The recommended interventions could bring about the cancellation of all impaired receivables recorded in the financial statements on March 2018 by 2026 as indicated in the Addendum to the European Central Bank’s guidelines on non-performing loans.
Without prejudice to the recovery through ordinary procedures—the governor makes a brief reference to the possible effects, in reality still entirely unverified, of the new law on companies in crisis—it is necessary to ask whether it is possible to free banks from impaired loans quickly, without a significant write down of the net value currently recorded in the balance sheets.
This goal might be achieved with the intervention of Sga (Società per la Gestione di Attività), originally set up as the bad bank for the Banco di Napoli and now owned by the Ministry of Economy and Finance (in recent months the Ministry seemed to have floated the possibility of using it) or of a new company. Using a voluntary mechanism, the banks may decide to transfer both bad debts and loans classified as unlikely-to-pay, identified jointly with the bad bank.
The price to be paid to the bank could be the same as, or as close as possible to, the net value recorded in the financial statements. The necessary loans could be derived from senior and subordinate bonds. The amount of the senior bonds might be the same as the price which the bank would have received if assigning the Npls to the market. From an investigation by the Bank of Italy it appears that, from sales effected in 2016, the prices obtained amounted to 17% of the gross amount of the bad debt. To facilitate their placement on the market, the senior bonds could be guaranteed by the state (this should be a point of negotiation with the European authorities). The subordinate bonds should be subscribed to by the banks for an amount equal to the difference between the value at which the Npls were assigned to the bad bank and the amount of the secured senior bonds.
A “good” bad bank
Since the possibility of obtaining a refund of the bonds depends on the bad bank’s income, the latter must be given the possibility of conducting an active management of the loans acquired, without limiting itself to simple recovery through ordinary procedures, merely replacing the banks that assigned them. It must be permitted to promote a certain range of services and initiatives. For example, it must be able to deal flexibly with the collateral securing the loans, contribute to the resolution of the economic difficulties giving rise to the arrears, provide support for the management of the debtor enterprise and so on.

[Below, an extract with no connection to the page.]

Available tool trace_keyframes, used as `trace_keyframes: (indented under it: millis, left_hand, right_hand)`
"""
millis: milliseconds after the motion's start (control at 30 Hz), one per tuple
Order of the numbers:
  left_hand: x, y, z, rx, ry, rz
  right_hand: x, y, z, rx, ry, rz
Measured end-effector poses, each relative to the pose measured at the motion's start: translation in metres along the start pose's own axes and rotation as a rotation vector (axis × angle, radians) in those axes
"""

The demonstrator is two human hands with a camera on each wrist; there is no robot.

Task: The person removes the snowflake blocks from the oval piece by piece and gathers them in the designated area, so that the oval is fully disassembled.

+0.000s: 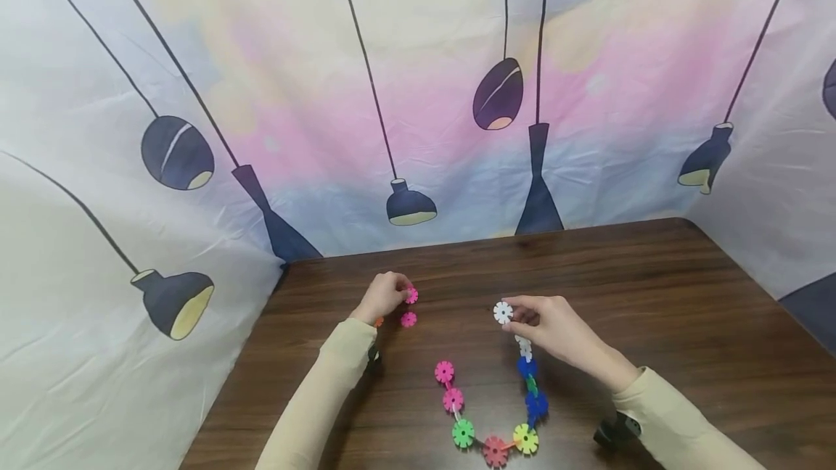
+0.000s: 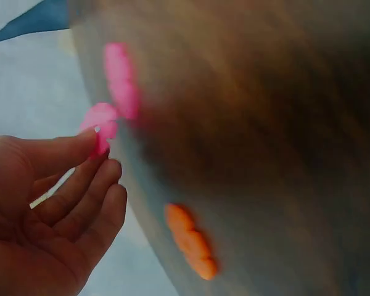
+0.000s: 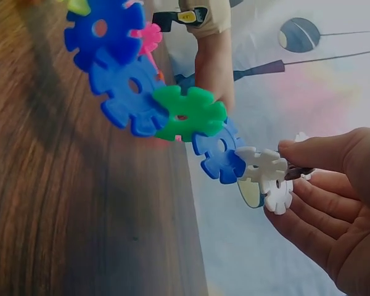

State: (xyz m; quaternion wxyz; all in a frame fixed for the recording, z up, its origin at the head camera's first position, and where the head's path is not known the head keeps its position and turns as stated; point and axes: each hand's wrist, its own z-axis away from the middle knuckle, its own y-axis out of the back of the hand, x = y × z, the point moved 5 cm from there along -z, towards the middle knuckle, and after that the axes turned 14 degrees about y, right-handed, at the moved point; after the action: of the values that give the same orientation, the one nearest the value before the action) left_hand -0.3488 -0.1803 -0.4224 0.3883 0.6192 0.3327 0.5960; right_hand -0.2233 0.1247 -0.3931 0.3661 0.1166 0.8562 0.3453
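Between thumb and fingertips, my left hand (image 1: 384,296) pinches a pink snowflake disc (image 2: 100,120). Another pink disc (image 1: 408,320) lies on the table close by, and an orange disc (image 2: 191,242) shows below the hand in the left wrist view. My right hand (image 1: 555,325) pinches the white end of a chain of interlocking snowflake discs, with a white disc (image 1: 503,312) at the tip. From there the chain runs through blue discs (image 3: 128,92), a green disc (image 3: 188,114), a yellow disc (image 1: 525,439) and a red disc (image 1: 495,451), curving round to a pink end disc (image 1: 445,371).
The dark wood-grain table (image 1: 620,274) reaches back to a curtain (image 1: 444,35) printed with hanging lamps. The chain bends in a U between the two forearms, on the near part of the table. A dark wrist strap (image 1: 617,432) sits at the right sleeve.
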Motion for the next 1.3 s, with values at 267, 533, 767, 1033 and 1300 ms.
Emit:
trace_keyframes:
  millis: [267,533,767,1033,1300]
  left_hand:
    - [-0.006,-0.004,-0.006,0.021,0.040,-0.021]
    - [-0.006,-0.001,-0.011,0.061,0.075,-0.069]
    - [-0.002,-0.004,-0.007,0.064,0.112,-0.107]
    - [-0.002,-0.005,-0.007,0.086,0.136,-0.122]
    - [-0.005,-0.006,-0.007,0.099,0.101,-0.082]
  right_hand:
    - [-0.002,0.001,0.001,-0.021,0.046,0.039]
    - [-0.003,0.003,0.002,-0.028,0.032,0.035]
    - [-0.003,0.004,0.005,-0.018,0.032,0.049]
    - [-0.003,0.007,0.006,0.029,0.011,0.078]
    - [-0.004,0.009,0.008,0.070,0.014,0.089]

In the wider European picture, there are examples of special purpose companies set up for the active management of loans in arrears deserving attention. The most recent of these are the Spanish Sareb and the Irish Nama. Although each has specific characteristics, the two bad banks manage the valorisation of their assets by the adoption of strategies which have much in common with each other. In both cases, recourse to court proceedings for debt recovery applying in their respective countries is accompanied by initiatives of negotiation with debtors leading the bad bank to support, or even undertake, business initiatives and even to carry out functions typical of banks. Referring back to the individual pages (here for Sareb and here for Nama) for more details on the two companies, it is sufficient to recall here that Nama, in the management of its assets, is able to pursue initiatives which are identical to those of a real estate operator conducting its business on the market, which can even provide new loans for a debtor in arrears if required to complete a business development. Sareb also has the power to behave like a market operator, undertaking a wide range of initiatives and interventions. This allows it to promote the construction of new buildings and the urbanisation of agricultural land in the real estate sector. If necessary for the valorisation of its assets, it can even set up a sub-bad bank to which a part can be transferred.
In effect, one could say that, in order to achieve the goal of a progressive recovery of impaired loans, a bad bank does not have to be so “bad” after all.